## Data excerpt
※

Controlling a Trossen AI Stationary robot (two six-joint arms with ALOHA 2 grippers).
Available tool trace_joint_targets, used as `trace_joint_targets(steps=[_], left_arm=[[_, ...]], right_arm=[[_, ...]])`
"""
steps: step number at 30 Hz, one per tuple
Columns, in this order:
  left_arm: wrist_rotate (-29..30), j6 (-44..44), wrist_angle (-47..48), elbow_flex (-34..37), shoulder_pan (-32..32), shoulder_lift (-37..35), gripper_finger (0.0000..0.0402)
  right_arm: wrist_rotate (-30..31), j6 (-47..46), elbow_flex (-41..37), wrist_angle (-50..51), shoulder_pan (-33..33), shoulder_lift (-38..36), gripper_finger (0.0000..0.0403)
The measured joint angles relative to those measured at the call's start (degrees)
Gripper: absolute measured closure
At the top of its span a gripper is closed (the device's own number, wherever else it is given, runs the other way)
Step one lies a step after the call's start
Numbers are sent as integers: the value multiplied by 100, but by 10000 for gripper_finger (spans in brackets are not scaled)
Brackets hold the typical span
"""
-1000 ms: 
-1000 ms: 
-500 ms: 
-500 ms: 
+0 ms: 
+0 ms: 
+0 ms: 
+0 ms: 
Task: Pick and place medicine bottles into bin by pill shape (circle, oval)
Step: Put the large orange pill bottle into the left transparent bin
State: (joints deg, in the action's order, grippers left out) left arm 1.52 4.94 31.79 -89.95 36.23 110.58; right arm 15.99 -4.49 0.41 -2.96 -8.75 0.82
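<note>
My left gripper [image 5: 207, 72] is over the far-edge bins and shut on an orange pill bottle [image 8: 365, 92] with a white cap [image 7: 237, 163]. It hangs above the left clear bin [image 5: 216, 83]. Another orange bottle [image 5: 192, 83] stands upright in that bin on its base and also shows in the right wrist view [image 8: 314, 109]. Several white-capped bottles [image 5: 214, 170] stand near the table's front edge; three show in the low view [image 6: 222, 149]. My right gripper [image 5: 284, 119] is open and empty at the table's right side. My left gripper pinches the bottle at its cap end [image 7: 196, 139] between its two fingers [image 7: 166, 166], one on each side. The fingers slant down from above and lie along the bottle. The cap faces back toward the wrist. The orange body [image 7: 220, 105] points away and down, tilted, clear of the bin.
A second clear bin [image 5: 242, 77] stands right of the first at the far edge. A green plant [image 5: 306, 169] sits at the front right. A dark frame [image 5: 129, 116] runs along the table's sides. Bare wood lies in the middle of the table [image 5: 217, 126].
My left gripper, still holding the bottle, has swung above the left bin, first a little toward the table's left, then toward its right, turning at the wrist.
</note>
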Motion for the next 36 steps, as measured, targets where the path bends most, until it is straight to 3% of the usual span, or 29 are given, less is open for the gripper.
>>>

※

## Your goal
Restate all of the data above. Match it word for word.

## Answer to the problem
Controlling a Trossen AI Stationary robot (two six-joint arms with ALOHA 2 grippers).
Available tool trace_joint_targets, used as `trace_joint_targets(steps=[_], left_arm=[[_, ...]], right_arm=[[_, ...]])`
"""
steps: step number at 30 Hz, one per tuple
Columns, in this order:
  left_arm: wrist_rotate (-29..30), j6 (-44..44), wrist_angle (-47..48), elbow_flex (-34..37), shoulder_pan (-32..32), shoulder_lift (-37..35), gripper_finger (0.0000..0.0402)
  right_arm: wrist_rotate (-30..31), j6 (-47..46), elbow_flex (-41..37), wrist_angle (-50..51), shoulder_pan (-33..33), shoulder_lift (-38..36), gripper_finger (0.0000..0.0403)
The measured joint angles relative to those measured at the call's start (degrees)
Gripper: absolute measured closure
At the top of its span a gripper is closed (the device's own number, wherever else it is given, runs the other way)
Step one lies a step after the call's start
Numbers are sent as integers: the value multiplied by 100, but by 10000 for gripper_finger (spans in brackets are not scaled)
Brackets hold the typical span
"""
-1000 ms: 
-1000 ms: 
-500 ms: 
-500 ms: 
+0 ms: 
+0 ms: 
+0 ms: 
+0 ms: 
Task: Pick and place medicine bottles into bin by pill shape (circle, oval)
Step: Put the large orange pill bottle into the left transparent bin
State: (joints deg, in the action's order, grippers left out) left arm 1.52 4.94 31.79 -89.95 36.23 110.58; right arm 15.99 -4.49 0.41 -2.96 -8.75 0.82
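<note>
My left gripper [image 5: 207, 72] is over the far-edge bins and shut on an orange pill bottle [image 8: 365, 92] with a white cap [image 7: 237, 163]. It hangs above the left clear bin [image 5: 216, 83]. Another orange bottle [image 5: 192, 83] stands upright in that bin on its base and also shows in the right wrist view [image 8: 314, 109]. Several white-capped bottles [image 5: 214, 170] stand near the table's front edge; three show in the low view [image 6: 222, 149]. My right gripper [image 5: 284, 119] is open and empty at the table's right side. My left gripper pinches the bottle at its cap end [image 7: 196, 139] between its two fingers [image 7: 166, 166], one on each side. The fingers slant down from above and lie along the bottle. The cap faces back toward the wrist. The orange body [image 7: 220, 105] points away and down, tilted, clear of the bin.
A second clear bin [image 5: 242, 77] stands right of the first at the far edge. A green plant [image 5: 306, 169] sits at the front right. A dark frame [image 5: 129, 116] runs along the table's sides. Bare wood lies in the middle of the table [image 5: 217, 126].
My left gripper, still holding the bottle, has swung above the left bin, first a little toward the table's left, then toward its right, turning at the wrist.
</note>
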Motion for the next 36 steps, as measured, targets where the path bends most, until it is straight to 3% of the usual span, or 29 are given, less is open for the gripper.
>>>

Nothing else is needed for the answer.